= Beginning of Section =
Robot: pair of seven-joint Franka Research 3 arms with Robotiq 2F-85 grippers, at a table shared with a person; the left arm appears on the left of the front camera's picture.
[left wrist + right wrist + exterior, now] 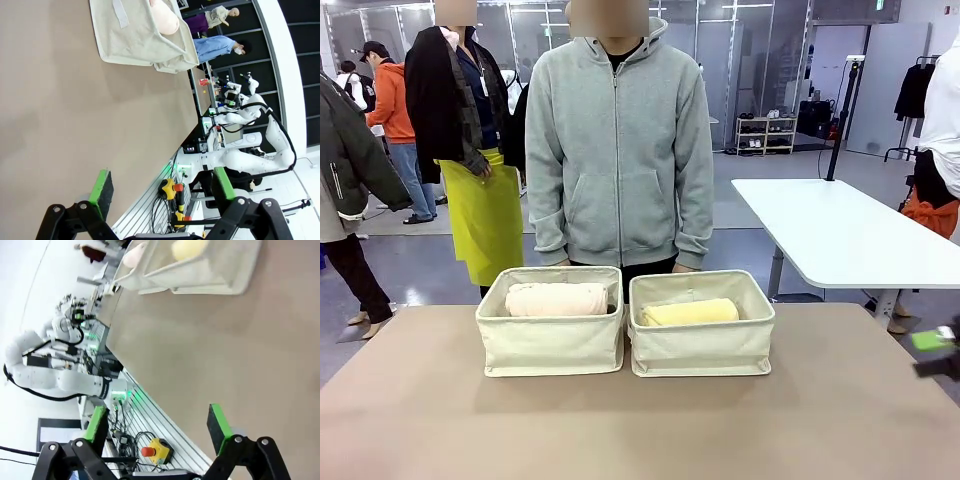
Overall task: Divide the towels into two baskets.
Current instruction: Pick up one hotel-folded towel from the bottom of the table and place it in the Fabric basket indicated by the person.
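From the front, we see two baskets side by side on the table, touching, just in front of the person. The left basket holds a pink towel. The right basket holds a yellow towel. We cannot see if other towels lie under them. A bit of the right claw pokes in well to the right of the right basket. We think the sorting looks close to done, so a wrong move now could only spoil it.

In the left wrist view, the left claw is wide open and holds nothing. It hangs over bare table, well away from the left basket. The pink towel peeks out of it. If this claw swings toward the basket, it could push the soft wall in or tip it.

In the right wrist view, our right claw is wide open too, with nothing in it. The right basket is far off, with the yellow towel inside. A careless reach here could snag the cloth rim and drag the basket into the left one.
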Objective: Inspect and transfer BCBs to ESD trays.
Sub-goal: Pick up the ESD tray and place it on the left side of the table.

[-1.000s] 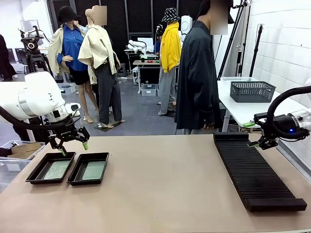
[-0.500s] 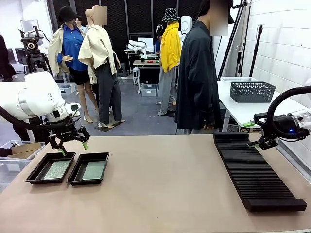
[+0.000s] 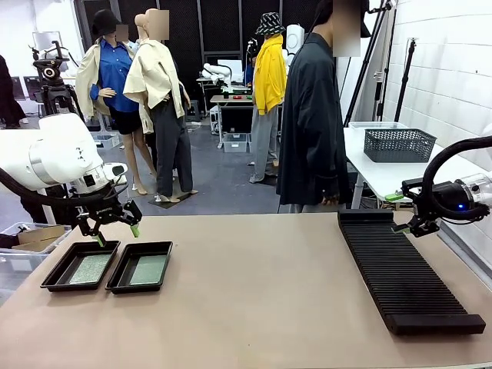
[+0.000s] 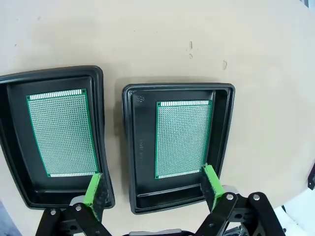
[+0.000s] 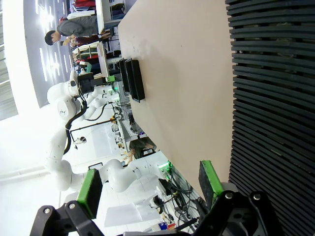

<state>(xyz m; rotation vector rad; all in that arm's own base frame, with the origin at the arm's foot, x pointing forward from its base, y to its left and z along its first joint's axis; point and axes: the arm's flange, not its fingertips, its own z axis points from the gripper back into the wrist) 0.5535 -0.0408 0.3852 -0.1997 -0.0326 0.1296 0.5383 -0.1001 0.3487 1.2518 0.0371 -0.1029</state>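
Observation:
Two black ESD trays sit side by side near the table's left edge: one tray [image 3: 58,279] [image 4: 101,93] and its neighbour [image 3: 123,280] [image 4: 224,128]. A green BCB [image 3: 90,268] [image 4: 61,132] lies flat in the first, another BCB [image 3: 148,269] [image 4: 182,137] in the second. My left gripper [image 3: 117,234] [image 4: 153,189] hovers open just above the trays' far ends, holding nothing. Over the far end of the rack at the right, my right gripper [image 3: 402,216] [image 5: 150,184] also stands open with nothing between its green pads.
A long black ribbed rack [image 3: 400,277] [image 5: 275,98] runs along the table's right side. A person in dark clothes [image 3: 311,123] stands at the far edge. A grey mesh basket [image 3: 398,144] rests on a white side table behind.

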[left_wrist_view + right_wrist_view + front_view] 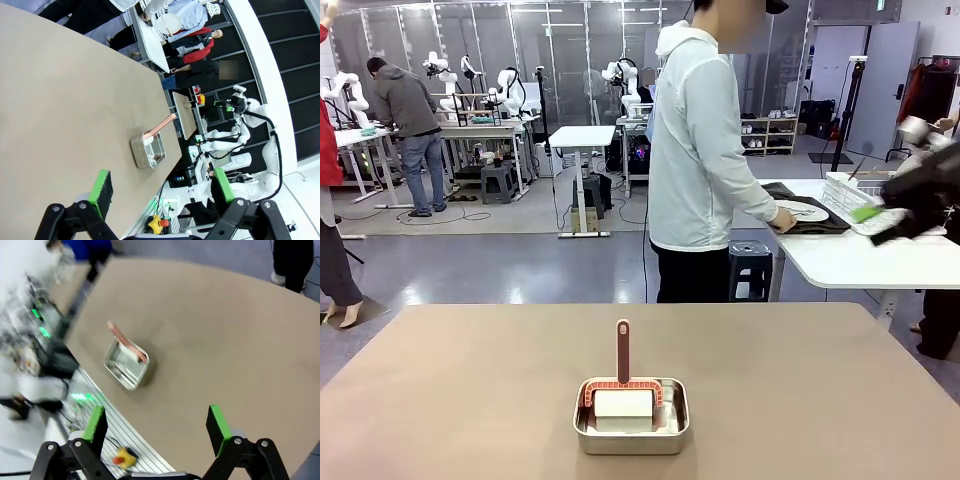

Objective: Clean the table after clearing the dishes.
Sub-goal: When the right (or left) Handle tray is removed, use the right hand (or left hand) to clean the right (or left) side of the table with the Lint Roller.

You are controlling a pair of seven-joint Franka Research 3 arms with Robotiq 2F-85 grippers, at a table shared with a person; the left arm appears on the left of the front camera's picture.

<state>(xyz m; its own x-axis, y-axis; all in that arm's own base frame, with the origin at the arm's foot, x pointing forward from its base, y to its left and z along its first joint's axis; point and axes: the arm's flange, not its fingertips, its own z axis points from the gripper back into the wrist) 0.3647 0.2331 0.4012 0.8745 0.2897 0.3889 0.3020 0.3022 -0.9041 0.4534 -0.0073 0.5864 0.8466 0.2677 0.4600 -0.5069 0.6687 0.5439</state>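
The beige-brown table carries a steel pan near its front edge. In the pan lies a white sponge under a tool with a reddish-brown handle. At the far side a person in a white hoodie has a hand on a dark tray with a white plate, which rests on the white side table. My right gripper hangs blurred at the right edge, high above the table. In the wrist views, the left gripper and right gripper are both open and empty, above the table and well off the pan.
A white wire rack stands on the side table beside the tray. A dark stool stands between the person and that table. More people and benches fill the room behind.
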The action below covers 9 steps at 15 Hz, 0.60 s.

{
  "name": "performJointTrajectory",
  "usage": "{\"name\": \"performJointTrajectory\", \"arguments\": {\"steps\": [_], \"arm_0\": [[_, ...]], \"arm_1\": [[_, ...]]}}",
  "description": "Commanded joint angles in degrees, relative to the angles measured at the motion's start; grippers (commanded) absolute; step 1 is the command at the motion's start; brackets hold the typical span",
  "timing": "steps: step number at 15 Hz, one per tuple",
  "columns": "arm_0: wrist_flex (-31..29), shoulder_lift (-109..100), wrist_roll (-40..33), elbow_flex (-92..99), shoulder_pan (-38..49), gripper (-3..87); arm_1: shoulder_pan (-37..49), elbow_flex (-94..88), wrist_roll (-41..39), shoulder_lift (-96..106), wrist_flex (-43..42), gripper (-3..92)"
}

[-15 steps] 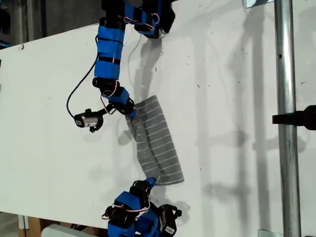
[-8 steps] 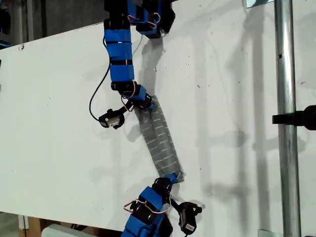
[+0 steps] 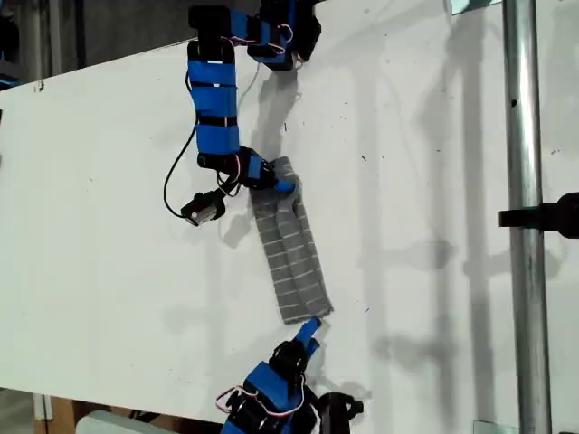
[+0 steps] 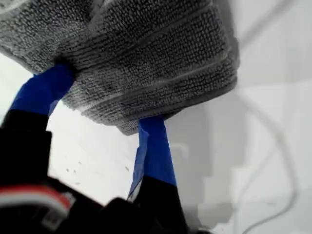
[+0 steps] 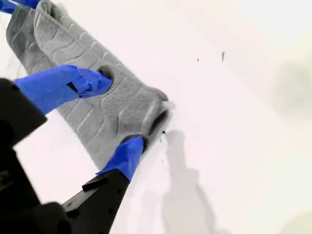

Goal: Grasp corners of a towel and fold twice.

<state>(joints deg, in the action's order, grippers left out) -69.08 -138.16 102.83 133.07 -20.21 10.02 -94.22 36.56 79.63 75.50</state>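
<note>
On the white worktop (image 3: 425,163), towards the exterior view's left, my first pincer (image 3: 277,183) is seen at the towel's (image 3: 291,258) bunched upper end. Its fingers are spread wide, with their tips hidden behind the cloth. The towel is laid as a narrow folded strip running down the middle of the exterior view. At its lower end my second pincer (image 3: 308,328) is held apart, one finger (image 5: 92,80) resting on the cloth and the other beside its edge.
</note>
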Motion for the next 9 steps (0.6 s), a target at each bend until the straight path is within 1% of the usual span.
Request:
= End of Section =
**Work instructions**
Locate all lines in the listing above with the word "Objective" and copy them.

**Task response**
Objective: Inspect and transfer BCBs to ESD trays.
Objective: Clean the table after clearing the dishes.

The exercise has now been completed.